Cosmic Ecosystem
Cat's Eye Nebula--the death shroud of a star much like our Sun (but not for 5 billion years): courtesy STScI-Hubble/CXO-Chandra

 

Humans used to think we lived at the still center of a turning Universe. Earth was static, and the stars spun overhead. Humanity was the measure of all things. Some revolutionary Greek thinkers like Aristarchus of Samos were the first to think that perhaps this was incorrect, but it was not until the Polish cleric, Nicholas Copernicus, published his book in 1543, DE REVOLUTIONIBUS, (check and hot link to some online source) that the idea re-emerged in Western thinking with a more developed sets of arguments to buttress it. The Copernican revolution (pun intended) said that Earth orbited the Sun, and the implications of his ideas--as built on by Galileo and others--was that Earth was in no privileged position, and that humanity was not at the center of creation. In the centuries since then, a number of additional revolutions in thought have made us believe that the Universe is both far more immense and far older than Copernicus and many of his contemporaries ever imagined. But this new Universe is just as much our home as the Earth-centered model believed true in the centuries before Copernicus. It's amazing that our minds can reach out and comprehend the forces that made us and our world.
EO102--a supernova remnant unusually rich in oxygen, enough to give several solar systems like ours the stuff of life. (Chandra X-ray image)

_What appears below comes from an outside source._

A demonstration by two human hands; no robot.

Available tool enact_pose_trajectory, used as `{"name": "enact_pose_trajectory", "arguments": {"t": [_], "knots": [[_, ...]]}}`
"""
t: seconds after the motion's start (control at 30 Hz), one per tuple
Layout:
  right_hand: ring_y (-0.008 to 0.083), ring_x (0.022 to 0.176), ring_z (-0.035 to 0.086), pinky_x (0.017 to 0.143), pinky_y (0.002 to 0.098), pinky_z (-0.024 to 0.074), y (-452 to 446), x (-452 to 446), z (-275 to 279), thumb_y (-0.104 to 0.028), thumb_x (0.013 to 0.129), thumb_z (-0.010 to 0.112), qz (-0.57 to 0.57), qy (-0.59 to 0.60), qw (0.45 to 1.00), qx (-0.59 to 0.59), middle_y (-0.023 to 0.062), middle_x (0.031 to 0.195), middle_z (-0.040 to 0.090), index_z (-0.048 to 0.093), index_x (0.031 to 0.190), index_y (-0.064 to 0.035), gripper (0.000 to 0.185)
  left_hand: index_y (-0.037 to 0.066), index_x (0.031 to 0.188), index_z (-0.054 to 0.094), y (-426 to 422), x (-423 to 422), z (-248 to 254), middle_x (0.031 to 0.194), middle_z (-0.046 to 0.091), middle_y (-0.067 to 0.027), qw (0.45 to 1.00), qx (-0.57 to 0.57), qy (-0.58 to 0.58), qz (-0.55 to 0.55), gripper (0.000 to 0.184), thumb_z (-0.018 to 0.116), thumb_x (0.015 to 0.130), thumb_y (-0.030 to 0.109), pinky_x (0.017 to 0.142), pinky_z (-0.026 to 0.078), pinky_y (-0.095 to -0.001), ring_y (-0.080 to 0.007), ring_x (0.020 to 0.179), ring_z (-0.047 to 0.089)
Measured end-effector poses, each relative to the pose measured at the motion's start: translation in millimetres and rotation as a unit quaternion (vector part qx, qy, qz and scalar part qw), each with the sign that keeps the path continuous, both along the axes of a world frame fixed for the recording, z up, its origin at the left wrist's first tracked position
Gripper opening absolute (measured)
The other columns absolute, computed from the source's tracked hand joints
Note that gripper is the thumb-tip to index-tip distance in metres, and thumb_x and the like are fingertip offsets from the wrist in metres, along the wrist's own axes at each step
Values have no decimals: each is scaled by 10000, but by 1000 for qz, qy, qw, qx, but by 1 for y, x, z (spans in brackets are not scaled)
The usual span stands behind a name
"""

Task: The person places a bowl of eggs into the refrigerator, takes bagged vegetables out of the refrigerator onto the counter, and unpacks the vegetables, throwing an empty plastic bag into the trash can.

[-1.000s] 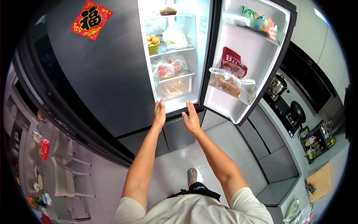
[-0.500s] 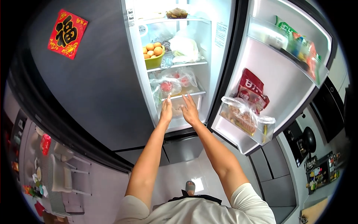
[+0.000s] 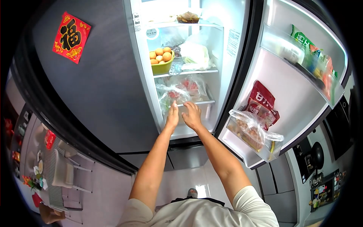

We now believe that life on Earth began relatively soon after (perhaps 2-300 million years!) our solar system formed, from a spinning cloud of gas and dust, some 4.5 billion years ago. The elements that make our bodies, in turn, were created in massive supernova explosions that pre-dated that long-gone epoch, when an earlier generation of stars used up their hydrogen and other fuels and imploded, scattering the oxygen we breathe and the iron in our blood across the Galaxy. We are literally, as the late astronomer Carl Sagan said, all star-stuff. And it turns out that cosmic evolution continues today.